Most AI proofs of concept succeed. Most AI production deployments fail to deliver ROI. The gap between “cool demo” and “business value” is where billions of dollars go to die.
The PoC Trap
The typical AI journey:
- Month 1-2: Exciting PoC with cherry-picked data shows 95% accuracy
- Month 3-4: Production deployment hits real-world data — accuracy drops to 72%
- Month 5-6: Team scrambles to fix edge cases, costs escalate
- Month 7-12: Project quietly shelved or limps along with manual oversight
- Year 2: New PoC starts.
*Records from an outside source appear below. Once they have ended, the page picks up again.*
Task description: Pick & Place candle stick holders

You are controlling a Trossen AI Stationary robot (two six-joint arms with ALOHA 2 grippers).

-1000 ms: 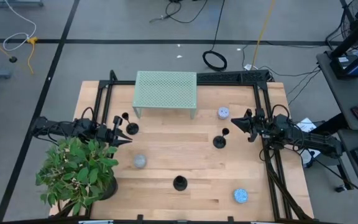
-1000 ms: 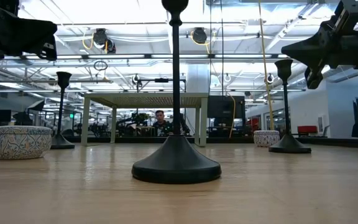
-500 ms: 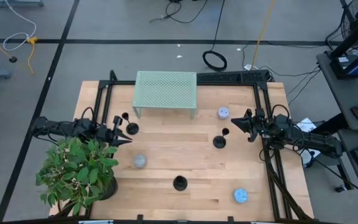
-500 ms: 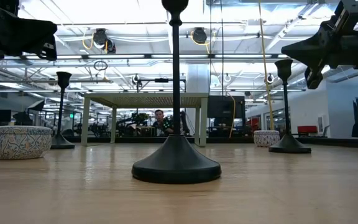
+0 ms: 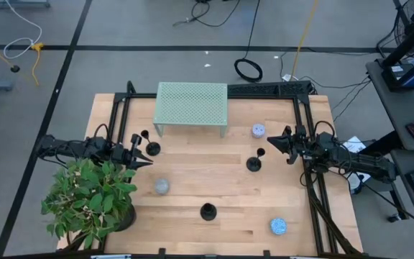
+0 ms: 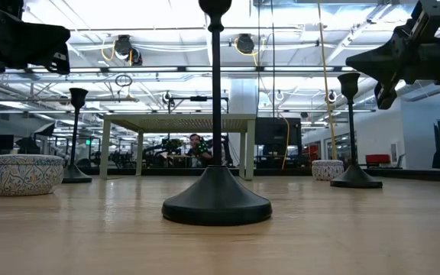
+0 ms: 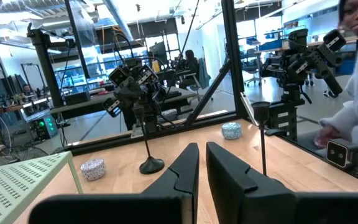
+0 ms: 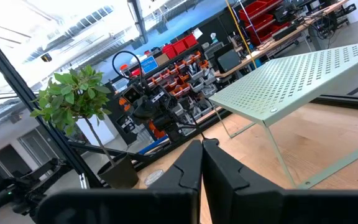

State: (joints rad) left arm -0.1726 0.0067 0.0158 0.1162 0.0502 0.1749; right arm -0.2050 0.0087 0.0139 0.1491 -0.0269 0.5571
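Note:
Three black candle stick holders stand upright on their disc bases on the wooden table. One (image 5: 149, 147) is at the left, one (image 5: 254, 163) at the right, and one (image 5: 208, 211) near the front edge, large in the low view (image 6: 216, 200). My left gripper (image 5: 144, 151) hovers shut just beside the left holder, touching nothing, its fingers together in the left wrist view (image 7: 202, 163). My right gripper (image 5: 280, 141) hovers shut to the right of the right holder, also empty (image 8: 202, 155). The left wrist view shows the right holder (image 7: 151, 163) and the front holder's cup (image 7: 261, 109).
A pale green perforated rack (image 5: 191, 106) stands at the far middle. A potted plant (image 5: 92, 198) fills the near left corner. Small round tins sit at the far right (image 5: 258, 130), the near right (image 5: 278, 226) and left of centre (image 5: 162, 186). A person (image 7: 356, 93) is beside the table.

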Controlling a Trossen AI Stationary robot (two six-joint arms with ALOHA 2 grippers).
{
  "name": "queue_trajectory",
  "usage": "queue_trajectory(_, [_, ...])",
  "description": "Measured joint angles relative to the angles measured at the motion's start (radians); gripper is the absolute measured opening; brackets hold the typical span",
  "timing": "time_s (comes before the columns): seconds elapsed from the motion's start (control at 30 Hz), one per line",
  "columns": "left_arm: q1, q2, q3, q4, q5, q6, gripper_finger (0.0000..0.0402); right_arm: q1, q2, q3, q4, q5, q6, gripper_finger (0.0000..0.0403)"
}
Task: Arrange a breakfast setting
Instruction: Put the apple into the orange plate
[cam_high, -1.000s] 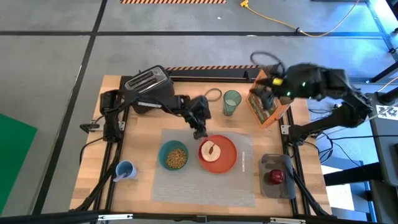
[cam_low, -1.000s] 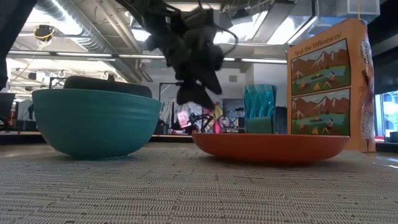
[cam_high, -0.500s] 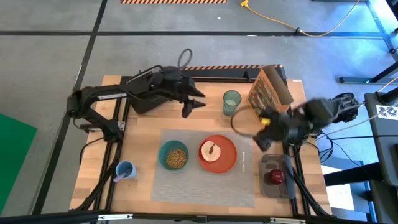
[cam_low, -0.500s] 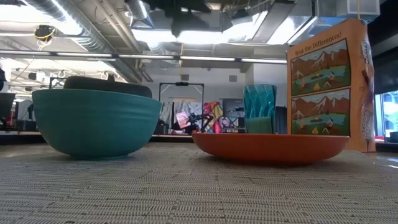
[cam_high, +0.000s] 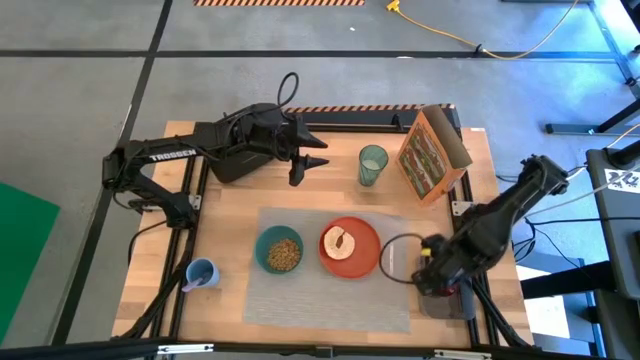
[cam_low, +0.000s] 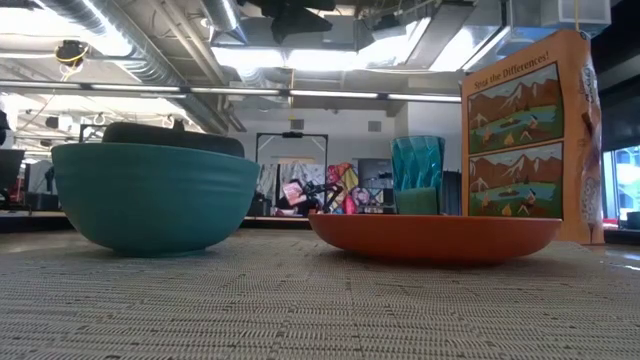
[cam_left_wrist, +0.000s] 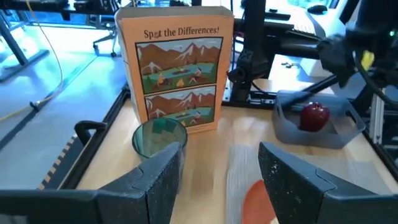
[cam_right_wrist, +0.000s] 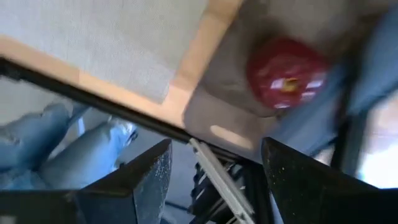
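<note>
Right gripper (cam_high: 432, 280) hangs over the grey tray (cam_left_wrist: 292, 127) at the right edge of the surface (cam_high: 330, 195). Its jaws stand apart with nothing between them. In the right wrist view the red apple (cam_right_wrist: 286, 71) lies ahead of the jaws, inside the tray, not touched. A strip of the grey placemat (cam_high: 330, 290) and the wood edge sit off to one side of the jaws in that view, and a person's jeans-clad legs (cam_right_wrist: 56, 137) show beyond the surface edge.

Left gripper (cam_high: 308, 165) is held up at the far side, beside the black toaster (cam_high: 235, 150), well apart from the setting. Jaws apart, empty. In the left wrist view the green glass (cam_left_wrist: 158, 138) stands straight ahead of the jaws, upright, with the orange cereal box (cam_left_wrist: 177, 68) just behind it, and the apple in its tray farther off to the side.

On the placemat: teal bowl (cam_high: 279, 251) holding brownish cereal, and just beside it the orange-red plate (cam_high: 350, 247) with the toast slice (cam_high: 339, 241) lying on it. A slim pale utensil (cam_high: 391, 260) lies on the mat between the plate and the right jaws. A small blue cup (cam_high: 200, 272) sits off the mat near the left edge. Low view shows bowl and plate side by side, glass and box behind the plate.
</note>
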Motion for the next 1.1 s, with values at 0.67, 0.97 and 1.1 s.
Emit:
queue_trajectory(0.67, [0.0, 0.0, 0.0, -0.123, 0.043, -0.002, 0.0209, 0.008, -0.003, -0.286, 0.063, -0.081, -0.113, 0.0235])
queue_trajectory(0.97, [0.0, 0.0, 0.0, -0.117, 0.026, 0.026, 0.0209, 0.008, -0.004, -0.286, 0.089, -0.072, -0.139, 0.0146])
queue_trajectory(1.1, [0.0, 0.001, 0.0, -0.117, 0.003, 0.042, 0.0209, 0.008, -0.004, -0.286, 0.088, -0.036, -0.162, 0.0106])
Cycle repeats.
Calculating Real AI ROI
Cost Side (Often Underestimated)
Total Cost = Infrastructure + Development + Data + Operations + Opportunity
Infrastructure:
- GPU compute (training): $X/month
- GPU compute (inference): $X/month × forever
- Storage (models, data, logs): $X/month
- Networking (data transfer): $X/month
Development:
- ML engineering team: $X/year
- Data engineering team: $X/year
- Platform team (partial): $X/year
Data:
- Acquisition and licensing: $X
- Labeling and annotation: $X
- Quality assurance: $X
Operations:
- Monitoring and maintenance: $X/year
- Model retraining: $X/quarter
- Incident response: $X/year
Opportunity:
- What else could these engineers build?Value Side (Often Overestimated)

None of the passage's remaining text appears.